Introduction: Hemophagocytic lymphohistiocytosis (HLH) is an inflammatory condition. More specifically, there is an improper cytotoxic activation of T lymphocytes or natural killer cells. In the end this results in high serum cytokine levels in the blood and build up of activated T cells and macrophages in target organs including the spleen, liver, lymph nodes, and bone marrow. HLH is typically attributed to an abnormality in CD8+ cells and NK cells which has the effect of steady antigen stimulation and resultant acute immune-mediated tissue damage.

Cytolytic secretory pathway gene abnormalities are the primary cause of primary HLH. Conversely, secondary or acquired HLH can be due to immunologic activation in the setting of infection, malignancy, autoimmune disease or immunodeficiency. With varied causes, a limited number of cases in the literature, the secondary HLH is rarely diagnosed and in turn, the mechanism behind it is yet to be clarified. We report a rare case of secondary HLH in a patient with anaplasmosis.

CASE: A 67-year-old female presented with fever, intermittent dizziness, lightheadedness, and abdominal pain. She had a medical history significant for hypertension. Of note, she recently traveled to the state of Maryland where she had picked an insect off of her skin. Thereafter, she endorsed experiencing symptoms of uncoordination, speech difficulty, and word finding difficulty.

The labs show pancytopenia with 2.12 WBC K/uL, hemoglobin 10.7 g/dL, platelets 25 K/uL. LDH 529 U/L and haptoglobin levels were elevated at 213.0 mg/dL. Ferritin was high at 280,000 ng/mL, iron was 85 ug/dL, TIBC 217 ug/dL, iron saturation 39%, B12 elevated 1410 pg/mL, and folate 18.46 ng/mL. A peripheral blood smear showed normocytic anemia, non-specific poikilocytosis including ovalocytes/elliptocytes/occasional schistocytes. She had elevated liver enzymes AST 123 U/L, ALT 79 U/ and normal levels of alkaline phosphatase 48 U/L and total bilirubin 0.4 mg/dL. Triglycerides were high at 385 mg/dL While the patient did test positive for hepatitis C antibody, the hepatitis C quantification result was unquantifiably low. The NK cell activity was low and serum interleukin 2 receptor test showed a result of 1996.0 pg/ml.

Lyme serologies, a tick-borne panel, HIV panel, and mononucleosis testing were all negative and the patient ultimately tested positive for anaplasma phagocytophilum. Imaging included a CT abdomen and pelvis which showed prominent enhancing gallbladder wall and pericholecystic fluid suspicious for acute cholecystitis. USG and HIDA scan were also negative. CT of the head without contrast, brain/thoracic spine/lumbar spine MRI and with and without contrast, and CSF studies were all negative for acute pathology. She was started on oral doxycycline 100 mg but due to worsening symptoms, ceftriaxone 2 grams twice daily was added due to concerns for neuroboreliosis. Her coordination and overall symptoms improved significantly. Ultimately the patient was transitioned to doxycycline for 14 days upon discharge after significant improvement in her symptoms.

Discussion: HLH secondary to anaplasmosis is very rare.
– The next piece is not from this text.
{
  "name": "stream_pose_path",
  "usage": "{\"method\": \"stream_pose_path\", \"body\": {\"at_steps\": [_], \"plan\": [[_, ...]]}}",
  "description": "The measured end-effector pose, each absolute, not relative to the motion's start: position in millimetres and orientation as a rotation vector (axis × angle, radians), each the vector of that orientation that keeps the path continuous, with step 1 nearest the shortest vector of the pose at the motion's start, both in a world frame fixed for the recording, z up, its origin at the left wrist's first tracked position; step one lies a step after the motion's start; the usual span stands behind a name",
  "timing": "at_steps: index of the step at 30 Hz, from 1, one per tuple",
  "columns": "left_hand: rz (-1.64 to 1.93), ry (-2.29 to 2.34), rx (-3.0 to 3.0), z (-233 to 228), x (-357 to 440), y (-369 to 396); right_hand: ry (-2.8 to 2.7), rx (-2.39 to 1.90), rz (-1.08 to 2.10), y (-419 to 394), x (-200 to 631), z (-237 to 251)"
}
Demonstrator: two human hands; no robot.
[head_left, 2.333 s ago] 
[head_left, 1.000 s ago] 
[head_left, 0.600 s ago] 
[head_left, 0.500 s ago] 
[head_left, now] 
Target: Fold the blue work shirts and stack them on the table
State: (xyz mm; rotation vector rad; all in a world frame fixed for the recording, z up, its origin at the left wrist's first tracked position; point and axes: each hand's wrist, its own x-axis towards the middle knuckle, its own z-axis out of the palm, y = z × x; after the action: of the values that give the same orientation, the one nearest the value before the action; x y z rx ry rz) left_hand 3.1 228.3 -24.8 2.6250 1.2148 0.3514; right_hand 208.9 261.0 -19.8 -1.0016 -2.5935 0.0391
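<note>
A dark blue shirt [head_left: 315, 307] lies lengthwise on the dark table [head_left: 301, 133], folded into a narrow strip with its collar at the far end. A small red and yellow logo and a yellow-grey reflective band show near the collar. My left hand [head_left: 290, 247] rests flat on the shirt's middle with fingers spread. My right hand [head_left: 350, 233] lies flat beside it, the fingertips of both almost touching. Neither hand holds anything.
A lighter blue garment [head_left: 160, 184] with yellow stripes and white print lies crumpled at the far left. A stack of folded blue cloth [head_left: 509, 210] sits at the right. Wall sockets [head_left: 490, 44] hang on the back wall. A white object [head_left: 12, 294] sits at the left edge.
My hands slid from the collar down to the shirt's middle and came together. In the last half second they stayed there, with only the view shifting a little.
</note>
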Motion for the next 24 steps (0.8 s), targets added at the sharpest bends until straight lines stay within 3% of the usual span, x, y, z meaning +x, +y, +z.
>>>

Secondary HLH related to viral infection infection has been found in 29% of reported cases while secondary HLH due to bacterial and parasitic infection accounts for 20% of cases. According to the literature to date, there have been 8 previously reported cases of HLH related to Anaplasmosis infection. Remarkably, patients in all cases received doxycycline while only two patients received HLH targeted treatments. In instances where there is a clear infectious etiology for HLH, prompt diagnosis allows for effective treatment with antimicrobials and avoidance of more targeted HLH therapy.

Neurologic manifestations including imbalance are atypical for anaplasmosis which usually presents with headache. Of particular importance is how the patient's balance symptoms improved significantly after being treated with both ceftriaxone and doxycycline.

Conclusion: Secondary HLH is uncommon and can be due to varying causes including infection, malignancy, or immunodeficiency. Whereas, secondary HLH in the setting of anaplasmosis infection is an even more rare entity. It is imperative that infectious causes of secondary HLH be considered in the differential diagnosis because it signifies a very treatable cause of the HLH and promising outlook for the patient if treated appropriately.